## Requirement
All that is wanted is a word-for-word copy of the data from its first line to the line containing "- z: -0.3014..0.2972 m", both included.
:: Material provided ::
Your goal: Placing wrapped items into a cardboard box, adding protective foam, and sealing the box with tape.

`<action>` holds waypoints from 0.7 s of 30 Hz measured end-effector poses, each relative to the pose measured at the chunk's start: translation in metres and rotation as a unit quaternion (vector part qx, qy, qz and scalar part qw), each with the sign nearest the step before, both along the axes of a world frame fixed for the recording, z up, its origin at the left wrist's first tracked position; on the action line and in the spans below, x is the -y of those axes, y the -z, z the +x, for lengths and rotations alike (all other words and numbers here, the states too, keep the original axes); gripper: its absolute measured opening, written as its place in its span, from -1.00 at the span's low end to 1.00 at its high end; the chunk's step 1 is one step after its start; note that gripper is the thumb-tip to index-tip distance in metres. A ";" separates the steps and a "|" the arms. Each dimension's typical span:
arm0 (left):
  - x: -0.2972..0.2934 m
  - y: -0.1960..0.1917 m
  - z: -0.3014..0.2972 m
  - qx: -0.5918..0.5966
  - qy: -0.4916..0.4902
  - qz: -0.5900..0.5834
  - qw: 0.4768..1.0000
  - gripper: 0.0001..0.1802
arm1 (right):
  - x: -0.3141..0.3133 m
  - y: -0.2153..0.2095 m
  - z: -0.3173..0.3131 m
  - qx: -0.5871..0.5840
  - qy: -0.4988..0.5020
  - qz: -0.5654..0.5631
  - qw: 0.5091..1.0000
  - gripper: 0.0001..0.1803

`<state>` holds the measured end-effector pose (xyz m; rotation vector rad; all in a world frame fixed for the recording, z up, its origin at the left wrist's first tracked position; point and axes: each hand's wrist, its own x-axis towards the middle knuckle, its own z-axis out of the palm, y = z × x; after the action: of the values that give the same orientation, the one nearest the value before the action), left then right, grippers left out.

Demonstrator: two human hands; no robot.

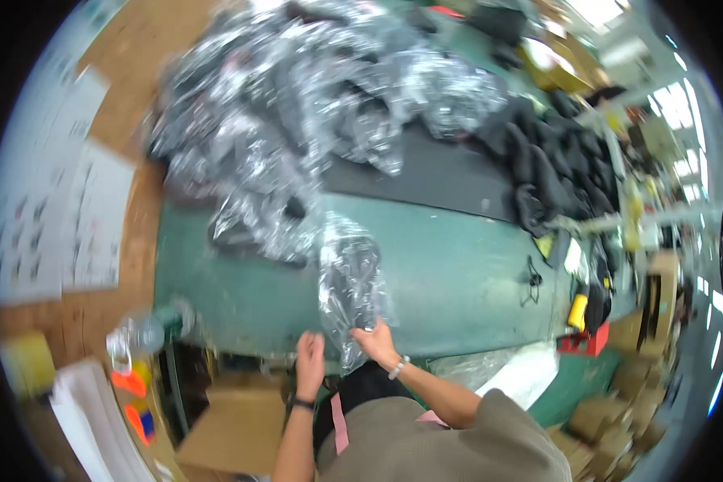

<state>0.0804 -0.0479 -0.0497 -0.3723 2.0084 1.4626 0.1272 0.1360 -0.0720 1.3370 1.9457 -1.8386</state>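
Observation:
A clear plastic bag with something dark inside lies at the near edge of the green table, its lower end hanging toward my body. My right hand grips the bag near its lower right side, thumb stretched across the film. Left of the bag and apart from it, my left hand is raised at the table edge with its fingers curled together; I see nothing in them. Beyond the bag rises a large heap of similar clear bags with dark contents.
Dark padded pieces pile up at the right of the green table, beside a flat black sheet. A plastic bottle stands at the left. Below are an open cardboard box and a red bin.

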 end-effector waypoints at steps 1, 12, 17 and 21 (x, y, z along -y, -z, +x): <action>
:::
## Exercise answer
Your goal: Placing wrapped items into a cardboard box, adding protective foam, and sealing the box with tape.

`<action>` holds waypoints from 0.7 s of 30 Hz measured end-effector poses, each relative to the pose measured at the chunk's start: translation in metres and rotation as a unit quaternion (vector part qx, qy, qz and scalar part qw), each with the sign nearest the step before, both along the axes of a world frame fixed for the recording, z up, its origin at the left wrist's first tracked position; on the action line and in the spans below, x is the -y of those axes, y the -z, z the +x, for lengths and rotations alike (all other words and numbers here, the states too, keep the original axes); gripper: its absolute measured opening, written as its place in its span, from -1.00 at the span's low end to 1.00 at its high end; the chunk's step 1 is one step after its start; note that gripper is the thumb-tip to index-tip distance in metres. A ";" separates the steps and a "|" the arms. Each dimension's typical span:
arm0 (left):
  - x: -0.2972..0.2934 m
  - y: -0.1960..0.1917 m
  - z: -0.3014..0.2972 m

The answer given above is complete.